Myanmar : le parti d'Aung San Suu Kyi pourrait renaître

  |  Radio-Canada avec Agence France-Presse, Reuters et BBC
Aung San Suu Kyi a fait un discours jeudi dans un centre éducatif de la banlieue de Rangoon. Aung San Suu Kyi a prononcé un discours jeudi dans un centre éducatif de la banlieue de Rangoon.   © AFP/Soe Than WIN

La figure de proue du mouvement prodémocratique birman Aung San Suu Kyi s'attend à ce que son parti, la Ligue nationale pour la démocratie (LND), revienne dans le jeu politique. Un vote à ce sujet doit avoir lieu vendredi lors d'une rencontre des membres du parti.

« Dans l'ensemble, je pense que la grande majorité [de nos membres] va se prononcer pour la réinscription » du parti, a déclaré la Prix Nobel de la Paix 1991 lors d'une entrevue accordée à la chaîne publique britannique BBC.

La LND a été dissoute par la junte militaire six mois avant les élections législatives de novembre 2010. La loi électorale, taillée sur mesure, obligeait tout parti à expulser ses membres détenus. Or, Mme Suu Kyi était assignée à résidence à l'époque et son parti a refusé de l'expulser.

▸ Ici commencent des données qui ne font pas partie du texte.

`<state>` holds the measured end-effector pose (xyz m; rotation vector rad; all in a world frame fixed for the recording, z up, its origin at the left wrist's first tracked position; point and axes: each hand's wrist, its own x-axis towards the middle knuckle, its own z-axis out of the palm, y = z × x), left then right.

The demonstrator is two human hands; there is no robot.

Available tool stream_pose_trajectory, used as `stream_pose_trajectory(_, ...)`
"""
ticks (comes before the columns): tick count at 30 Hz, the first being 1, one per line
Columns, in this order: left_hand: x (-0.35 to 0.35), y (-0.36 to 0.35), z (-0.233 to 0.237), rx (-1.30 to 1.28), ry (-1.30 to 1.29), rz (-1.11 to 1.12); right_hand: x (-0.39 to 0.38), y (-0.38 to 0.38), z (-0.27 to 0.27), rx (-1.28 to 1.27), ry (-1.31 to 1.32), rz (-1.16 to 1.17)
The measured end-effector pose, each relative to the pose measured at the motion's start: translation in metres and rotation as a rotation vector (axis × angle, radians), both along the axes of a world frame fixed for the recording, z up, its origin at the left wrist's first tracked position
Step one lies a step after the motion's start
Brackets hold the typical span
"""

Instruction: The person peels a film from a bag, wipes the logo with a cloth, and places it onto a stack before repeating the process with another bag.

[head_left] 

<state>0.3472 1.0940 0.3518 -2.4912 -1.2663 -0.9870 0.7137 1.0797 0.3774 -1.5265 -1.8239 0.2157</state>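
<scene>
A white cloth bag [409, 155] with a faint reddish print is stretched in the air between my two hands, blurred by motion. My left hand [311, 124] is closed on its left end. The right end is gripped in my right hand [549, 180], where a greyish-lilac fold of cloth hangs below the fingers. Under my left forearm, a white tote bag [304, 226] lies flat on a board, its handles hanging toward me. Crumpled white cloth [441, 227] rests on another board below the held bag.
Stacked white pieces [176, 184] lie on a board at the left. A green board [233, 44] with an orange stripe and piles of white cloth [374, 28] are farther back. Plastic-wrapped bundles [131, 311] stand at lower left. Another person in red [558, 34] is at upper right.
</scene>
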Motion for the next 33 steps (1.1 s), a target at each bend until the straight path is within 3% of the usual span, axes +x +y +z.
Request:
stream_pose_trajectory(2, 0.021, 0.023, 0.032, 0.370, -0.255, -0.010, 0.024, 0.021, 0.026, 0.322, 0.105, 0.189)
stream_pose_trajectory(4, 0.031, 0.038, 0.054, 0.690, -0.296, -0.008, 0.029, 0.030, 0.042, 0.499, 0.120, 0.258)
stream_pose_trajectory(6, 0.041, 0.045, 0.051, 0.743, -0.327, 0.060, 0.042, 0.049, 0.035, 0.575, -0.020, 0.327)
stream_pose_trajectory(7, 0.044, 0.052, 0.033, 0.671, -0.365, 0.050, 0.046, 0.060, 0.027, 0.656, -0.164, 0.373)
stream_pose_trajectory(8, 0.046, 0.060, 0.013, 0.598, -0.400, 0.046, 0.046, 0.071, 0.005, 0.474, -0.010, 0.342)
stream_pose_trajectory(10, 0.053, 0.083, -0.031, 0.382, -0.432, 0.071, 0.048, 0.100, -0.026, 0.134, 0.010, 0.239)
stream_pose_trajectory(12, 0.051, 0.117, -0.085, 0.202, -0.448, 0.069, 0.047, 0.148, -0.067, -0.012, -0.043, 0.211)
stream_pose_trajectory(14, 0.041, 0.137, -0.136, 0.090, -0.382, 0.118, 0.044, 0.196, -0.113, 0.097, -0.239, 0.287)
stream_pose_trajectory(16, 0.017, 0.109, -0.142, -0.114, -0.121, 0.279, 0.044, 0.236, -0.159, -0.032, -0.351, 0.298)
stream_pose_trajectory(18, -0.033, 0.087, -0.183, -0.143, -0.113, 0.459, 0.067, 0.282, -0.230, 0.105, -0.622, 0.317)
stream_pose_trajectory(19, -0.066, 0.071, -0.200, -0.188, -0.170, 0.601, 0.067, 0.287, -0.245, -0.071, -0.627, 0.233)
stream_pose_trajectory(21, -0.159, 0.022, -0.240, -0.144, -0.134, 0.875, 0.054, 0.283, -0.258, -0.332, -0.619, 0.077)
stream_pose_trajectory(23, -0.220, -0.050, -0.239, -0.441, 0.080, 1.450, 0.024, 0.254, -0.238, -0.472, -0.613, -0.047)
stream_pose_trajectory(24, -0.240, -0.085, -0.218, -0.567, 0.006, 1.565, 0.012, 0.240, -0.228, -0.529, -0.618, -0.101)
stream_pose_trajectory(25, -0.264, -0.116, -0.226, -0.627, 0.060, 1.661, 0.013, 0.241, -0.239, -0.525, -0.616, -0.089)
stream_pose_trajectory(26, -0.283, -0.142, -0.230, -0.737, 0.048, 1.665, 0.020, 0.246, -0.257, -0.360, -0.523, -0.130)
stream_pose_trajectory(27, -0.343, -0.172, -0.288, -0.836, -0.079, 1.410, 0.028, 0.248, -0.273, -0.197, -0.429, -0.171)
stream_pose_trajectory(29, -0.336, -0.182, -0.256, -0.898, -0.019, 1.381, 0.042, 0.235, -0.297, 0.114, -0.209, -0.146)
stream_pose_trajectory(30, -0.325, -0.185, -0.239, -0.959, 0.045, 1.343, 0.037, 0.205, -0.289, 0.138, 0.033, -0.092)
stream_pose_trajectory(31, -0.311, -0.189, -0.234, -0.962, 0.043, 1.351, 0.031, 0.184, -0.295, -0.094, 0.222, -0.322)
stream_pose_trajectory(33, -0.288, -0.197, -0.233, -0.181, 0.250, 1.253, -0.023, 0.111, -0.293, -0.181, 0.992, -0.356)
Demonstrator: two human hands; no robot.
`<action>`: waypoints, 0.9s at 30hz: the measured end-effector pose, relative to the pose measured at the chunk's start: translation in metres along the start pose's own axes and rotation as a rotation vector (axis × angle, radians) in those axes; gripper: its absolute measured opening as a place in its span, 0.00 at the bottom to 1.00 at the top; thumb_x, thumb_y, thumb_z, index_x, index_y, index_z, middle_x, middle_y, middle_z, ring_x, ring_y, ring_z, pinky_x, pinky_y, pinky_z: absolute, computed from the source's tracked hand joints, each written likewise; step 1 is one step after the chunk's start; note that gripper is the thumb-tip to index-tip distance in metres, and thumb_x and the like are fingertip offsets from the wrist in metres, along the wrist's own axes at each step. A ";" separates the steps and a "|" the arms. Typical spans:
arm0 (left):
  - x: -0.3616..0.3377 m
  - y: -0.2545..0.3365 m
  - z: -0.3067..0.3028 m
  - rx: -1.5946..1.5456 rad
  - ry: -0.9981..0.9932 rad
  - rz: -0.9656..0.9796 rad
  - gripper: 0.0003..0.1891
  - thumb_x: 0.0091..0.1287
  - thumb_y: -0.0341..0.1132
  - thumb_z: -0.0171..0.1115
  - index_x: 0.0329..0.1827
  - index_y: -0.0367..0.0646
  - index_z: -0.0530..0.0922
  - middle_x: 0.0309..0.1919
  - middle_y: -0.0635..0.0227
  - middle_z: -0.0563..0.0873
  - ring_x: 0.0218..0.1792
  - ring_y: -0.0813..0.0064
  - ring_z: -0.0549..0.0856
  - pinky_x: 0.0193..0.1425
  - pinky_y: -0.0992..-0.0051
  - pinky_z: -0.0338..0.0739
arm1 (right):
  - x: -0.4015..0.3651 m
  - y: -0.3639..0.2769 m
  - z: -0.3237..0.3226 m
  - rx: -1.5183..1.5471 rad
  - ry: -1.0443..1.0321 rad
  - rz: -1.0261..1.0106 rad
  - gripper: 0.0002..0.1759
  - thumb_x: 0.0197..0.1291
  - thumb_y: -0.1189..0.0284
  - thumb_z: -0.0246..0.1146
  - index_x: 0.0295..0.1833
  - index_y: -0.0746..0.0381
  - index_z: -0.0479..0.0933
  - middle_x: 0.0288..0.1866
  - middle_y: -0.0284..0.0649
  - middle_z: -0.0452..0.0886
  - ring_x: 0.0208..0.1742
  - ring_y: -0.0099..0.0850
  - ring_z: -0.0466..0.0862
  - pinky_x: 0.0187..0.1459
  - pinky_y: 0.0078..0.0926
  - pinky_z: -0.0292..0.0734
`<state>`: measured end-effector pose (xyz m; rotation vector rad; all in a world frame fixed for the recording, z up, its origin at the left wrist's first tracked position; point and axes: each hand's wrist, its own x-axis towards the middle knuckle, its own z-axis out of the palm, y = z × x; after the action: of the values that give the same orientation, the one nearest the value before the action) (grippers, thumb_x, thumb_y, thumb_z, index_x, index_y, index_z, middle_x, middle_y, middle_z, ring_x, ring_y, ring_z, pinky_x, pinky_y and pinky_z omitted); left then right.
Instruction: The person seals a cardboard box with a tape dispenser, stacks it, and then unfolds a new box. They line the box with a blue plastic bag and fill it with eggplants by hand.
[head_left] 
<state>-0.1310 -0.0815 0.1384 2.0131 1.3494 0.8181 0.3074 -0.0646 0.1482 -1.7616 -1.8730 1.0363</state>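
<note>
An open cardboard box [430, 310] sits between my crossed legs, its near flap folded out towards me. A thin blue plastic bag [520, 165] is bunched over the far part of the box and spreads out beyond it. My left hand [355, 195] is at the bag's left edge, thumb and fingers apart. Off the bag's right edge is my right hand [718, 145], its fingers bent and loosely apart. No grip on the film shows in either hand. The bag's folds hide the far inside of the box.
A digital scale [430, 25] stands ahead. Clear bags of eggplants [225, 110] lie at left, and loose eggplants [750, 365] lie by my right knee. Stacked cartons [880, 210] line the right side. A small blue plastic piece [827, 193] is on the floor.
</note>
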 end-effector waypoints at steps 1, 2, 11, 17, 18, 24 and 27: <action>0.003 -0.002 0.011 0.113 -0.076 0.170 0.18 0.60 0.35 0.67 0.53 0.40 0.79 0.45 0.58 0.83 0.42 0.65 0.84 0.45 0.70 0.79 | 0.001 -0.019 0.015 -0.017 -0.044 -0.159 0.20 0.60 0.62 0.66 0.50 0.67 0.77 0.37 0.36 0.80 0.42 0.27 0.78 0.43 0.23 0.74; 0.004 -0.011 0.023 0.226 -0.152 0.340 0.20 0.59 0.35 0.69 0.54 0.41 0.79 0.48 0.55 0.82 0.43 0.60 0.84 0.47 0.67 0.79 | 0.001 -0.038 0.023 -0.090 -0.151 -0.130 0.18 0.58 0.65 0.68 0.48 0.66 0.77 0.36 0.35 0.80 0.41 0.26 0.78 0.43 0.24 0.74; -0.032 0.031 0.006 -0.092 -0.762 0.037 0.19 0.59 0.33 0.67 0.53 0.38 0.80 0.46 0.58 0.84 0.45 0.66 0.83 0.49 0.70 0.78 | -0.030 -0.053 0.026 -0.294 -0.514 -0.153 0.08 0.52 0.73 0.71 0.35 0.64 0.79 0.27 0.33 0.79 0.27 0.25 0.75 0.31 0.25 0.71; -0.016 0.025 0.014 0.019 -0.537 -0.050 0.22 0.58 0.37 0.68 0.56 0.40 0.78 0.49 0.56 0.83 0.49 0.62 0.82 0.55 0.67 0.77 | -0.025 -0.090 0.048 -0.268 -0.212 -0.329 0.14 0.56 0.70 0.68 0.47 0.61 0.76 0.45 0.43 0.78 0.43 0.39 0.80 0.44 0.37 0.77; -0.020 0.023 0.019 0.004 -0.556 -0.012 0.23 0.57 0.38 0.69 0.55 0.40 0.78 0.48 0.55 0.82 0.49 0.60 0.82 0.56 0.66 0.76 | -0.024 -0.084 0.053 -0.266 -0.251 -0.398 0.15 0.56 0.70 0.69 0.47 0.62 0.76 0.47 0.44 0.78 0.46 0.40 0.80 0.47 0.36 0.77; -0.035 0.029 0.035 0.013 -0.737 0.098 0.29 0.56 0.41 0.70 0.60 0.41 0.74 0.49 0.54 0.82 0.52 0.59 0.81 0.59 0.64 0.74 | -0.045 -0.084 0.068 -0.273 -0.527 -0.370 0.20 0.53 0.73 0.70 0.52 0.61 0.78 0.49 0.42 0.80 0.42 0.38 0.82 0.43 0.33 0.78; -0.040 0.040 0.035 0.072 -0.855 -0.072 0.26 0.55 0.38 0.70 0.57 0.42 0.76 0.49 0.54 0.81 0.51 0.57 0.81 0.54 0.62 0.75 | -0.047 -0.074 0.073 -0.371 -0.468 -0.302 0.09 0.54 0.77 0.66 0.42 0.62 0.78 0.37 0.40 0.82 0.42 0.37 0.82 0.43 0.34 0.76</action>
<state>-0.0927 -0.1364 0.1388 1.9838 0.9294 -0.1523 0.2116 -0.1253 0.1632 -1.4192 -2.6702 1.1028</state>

Il y a quelques jours, ces lois électorales ont cependant été modifiées par le nouveau gouvernement birman, qui demeure contrôlé par les militaires, mais qui multiplie néanmoins les gestes d'ouverture depuis que la junte a été dissoute, en mars dernier.

Les nouveaux textes, publiés à quelques mois de législatives partielles, autorisent désormais les détenus à être membre d'un parti. Ils permettent surtout des critiques de la nouvelle Constitution, adoptée en 2008.

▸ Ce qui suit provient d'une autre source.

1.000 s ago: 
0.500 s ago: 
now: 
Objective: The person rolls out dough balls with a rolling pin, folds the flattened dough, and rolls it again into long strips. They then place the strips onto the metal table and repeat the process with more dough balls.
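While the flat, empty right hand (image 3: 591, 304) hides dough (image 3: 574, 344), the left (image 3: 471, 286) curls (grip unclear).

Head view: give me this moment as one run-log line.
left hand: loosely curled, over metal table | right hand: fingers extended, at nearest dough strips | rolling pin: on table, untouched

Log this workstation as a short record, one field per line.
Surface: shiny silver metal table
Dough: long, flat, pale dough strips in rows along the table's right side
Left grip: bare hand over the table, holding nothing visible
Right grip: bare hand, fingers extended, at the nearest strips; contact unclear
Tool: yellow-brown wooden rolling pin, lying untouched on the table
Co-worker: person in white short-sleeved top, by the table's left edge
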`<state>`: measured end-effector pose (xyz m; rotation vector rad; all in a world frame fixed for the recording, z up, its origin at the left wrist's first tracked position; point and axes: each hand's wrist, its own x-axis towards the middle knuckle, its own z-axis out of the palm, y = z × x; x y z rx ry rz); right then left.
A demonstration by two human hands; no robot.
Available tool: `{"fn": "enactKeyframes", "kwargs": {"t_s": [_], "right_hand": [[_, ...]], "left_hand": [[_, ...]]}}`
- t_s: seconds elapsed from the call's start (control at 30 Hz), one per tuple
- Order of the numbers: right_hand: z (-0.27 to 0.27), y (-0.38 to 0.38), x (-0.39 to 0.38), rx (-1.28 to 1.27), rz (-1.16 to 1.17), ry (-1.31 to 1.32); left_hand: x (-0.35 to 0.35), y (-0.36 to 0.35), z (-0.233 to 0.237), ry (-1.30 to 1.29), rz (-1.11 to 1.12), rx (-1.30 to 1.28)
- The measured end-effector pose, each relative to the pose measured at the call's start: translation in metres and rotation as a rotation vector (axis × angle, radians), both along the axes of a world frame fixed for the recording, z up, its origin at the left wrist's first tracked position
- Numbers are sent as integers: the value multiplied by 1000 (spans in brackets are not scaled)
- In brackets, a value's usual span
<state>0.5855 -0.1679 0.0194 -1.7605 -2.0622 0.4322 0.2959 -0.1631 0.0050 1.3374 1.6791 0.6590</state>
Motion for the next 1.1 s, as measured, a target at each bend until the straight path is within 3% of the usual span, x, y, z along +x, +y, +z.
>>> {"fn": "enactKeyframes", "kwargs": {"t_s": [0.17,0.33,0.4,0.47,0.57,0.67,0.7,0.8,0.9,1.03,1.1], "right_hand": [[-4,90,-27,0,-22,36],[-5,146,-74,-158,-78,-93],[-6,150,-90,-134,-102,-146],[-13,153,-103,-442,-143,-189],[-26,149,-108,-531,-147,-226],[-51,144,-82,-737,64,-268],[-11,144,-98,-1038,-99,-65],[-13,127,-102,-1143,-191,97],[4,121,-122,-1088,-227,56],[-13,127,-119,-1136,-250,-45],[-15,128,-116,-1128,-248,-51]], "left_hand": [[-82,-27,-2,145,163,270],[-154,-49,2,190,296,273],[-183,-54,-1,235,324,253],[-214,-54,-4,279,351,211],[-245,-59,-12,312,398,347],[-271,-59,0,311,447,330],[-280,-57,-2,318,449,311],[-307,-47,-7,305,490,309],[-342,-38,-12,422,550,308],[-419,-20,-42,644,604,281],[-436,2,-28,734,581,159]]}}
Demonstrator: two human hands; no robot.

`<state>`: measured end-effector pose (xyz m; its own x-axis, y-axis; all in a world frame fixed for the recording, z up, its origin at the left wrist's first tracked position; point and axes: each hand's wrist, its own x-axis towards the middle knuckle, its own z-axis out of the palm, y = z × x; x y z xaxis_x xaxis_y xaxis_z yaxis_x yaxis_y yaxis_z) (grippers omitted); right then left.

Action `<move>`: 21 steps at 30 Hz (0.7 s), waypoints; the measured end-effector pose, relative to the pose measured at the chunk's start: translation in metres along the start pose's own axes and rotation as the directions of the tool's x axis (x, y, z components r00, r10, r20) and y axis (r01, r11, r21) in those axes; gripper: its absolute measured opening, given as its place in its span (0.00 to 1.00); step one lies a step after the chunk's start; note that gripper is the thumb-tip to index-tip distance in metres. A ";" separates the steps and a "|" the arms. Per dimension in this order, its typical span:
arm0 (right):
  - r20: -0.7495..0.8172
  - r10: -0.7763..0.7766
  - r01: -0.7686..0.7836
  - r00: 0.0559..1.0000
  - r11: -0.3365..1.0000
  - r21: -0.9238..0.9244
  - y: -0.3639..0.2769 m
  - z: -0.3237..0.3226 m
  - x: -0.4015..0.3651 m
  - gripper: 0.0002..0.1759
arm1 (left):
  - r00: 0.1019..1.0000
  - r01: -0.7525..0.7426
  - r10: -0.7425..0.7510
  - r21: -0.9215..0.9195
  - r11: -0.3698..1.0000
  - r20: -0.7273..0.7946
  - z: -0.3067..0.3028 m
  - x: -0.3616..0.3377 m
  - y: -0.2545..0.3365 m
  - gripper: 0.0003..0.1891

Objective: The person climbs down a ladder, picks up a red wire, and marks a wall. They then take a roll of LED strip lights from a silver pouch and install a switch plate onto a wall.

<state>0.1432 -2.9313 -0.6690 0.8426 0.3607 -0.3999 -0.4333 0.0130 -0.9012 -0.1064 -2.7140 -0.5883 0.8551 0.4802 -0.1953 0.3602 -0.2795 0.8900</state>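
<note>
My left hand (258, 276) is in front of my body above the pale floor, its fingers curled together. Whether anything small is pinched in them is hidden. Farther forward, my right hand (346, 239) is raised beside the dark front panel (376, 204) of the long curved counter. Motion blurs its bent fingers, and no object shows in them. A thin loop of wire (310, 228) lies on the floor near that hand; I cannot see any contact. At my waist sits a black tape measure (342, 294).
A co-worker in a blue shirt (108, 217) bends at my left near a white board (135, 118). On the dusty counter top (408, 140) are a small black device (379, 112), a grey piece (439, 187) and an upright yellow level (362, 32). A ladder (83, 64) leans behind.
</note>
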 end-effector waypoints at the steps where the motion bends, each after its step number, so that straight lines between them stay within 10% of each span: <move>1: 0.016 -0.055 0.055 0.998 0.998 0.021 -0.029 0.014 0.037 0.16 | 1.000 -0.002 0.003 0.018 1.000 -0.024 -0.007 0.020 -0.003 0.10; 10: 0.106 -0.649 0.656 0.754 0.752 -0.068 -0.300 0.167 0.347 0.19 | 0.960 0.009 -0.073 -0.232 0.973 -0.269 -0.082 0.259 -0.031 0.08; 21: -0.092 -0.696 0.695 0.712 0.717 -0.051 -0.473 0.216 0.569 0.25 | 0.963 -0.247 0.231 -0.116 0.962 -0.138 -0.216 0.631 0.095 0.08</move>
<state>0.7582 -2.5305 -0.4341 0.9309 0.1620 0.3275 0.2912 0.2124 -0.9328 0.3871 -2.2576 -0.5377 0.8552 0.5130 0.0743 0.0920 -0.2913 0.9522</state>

En entrevue à la BBC, Mme Suu Kyi n'a pas voulu dire si le parti serait prêt à faire son entrée au Parlement birman, basé à Naypidaw. « C'est un sujet dont nous allons débattre demain. Quel est le bon moment pour entrer au Parlement et pourquoi nous pensons que c'est le bon moment. Est-ce maintenant? Est-ce plus tard? », a-t-elle dit.

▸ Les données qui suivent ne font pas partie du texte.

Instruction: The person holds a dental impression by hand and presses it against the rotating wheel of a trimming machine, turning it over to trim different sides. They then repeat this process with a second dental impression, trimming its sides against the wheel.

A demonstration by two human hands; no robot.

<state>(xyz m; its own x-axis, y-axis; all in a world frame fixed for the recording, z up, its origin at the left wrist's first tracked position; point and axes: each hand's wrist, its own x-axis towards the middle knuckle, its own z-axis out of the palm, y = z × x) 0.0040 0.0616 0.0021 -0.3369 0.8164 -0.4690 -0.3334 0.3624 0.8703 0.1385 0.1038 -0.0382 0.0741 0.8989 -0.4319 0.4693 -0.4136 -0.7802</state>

En mai 1990, la LND avait remporté haut la main des élections législatives avec plus de 82 % des sièges au Parlement, mais la junte ne lui a jamais transmis le pouvoir.

Le président birman « écoute bien »

Mme Suu Kyi, qui a été assignée à résidence pendant 15 des 21 dernières années, a déjà fait d'importants gains politiques depuis sa libération, une semaine après les législatives de novembre 2010.

Le nouveau président, Thein Sein, l'a invité à Naypidaw et a posé avec elle devant les photographes, sous un portrait de son père, Aung San, héros de l'indépendance birmane. Mme Suu Kyi s'est aussi offerte comme négociatrice dans le conflit qui oppose le gouvernement à certains groupes ethniques du pays.

« La négociation est le meilleur moyen de résoudre n'importe quel conflit », a-t-elle expliqué à la BBC. « Et négocier, ça veut dire s'écouter l'un l'autre. Il ne suffit pas de dire ce que vous avez à dire. Il faut tenter de savoir ce que les autres veulent dire. La négociation commence avec une bonne écoute des parties. »

Lorsque l'intervieweur lui demande si le gouvernement écoute bien les autres, elle répond : « Pour l'ensemble du gouvernement, je ne sais pas. Mais je crois que le président écoute bien. Pas nécessairement sur un dossier ou un autre, mais dans l'ensemble, c'est un homme qui semble avoir une bonne écoute. »

Au cours des derniers mois, le nouveau gouvernement birman a suspendu un projet de barrage hydroélectrique financé par la Chine en évoquant l'opposition de la population. Il a aussi libéré quelque 200 prisonniers politiques.

L'ASEAN accepte d'être dirigée par la Birmanie

Ces plus récents développements ont convaincu les dix membres de l'Association des nations de l'Asie du Sud-Est (ASEAN) de confier à la Birmanie la présidence du bloc régional à partir de 2014.

« L'ensemble des dirigeants est d'accord pour dire que des changements notables, des développements notables, ont eu lieu en Birmanie », a déclaré le ministre indonésien des Affaires étrangères, Marty Natalegawa, en annonçant la décision de l'ASEAN lors d'une conférence de presse.

En 2006, la Birmanie avait été contrainte de renoncer à la présidence de l'ASEAN. Elle croulait à l'époque sous les sanctions internationales.

Le président américain Barack Obama a cependant mis en garde contre une réhabilitation trop rapide du régime birman. « Les violations des droits de l'homme persistent », a-t-il déclaré à ce sujet depuis Canberra, en Australie.

Human Rights Watch juge pour sa part qu'une présidence birmane devrait être conditionnelle à « la libération immédiate de tous les prisonniers politiques ».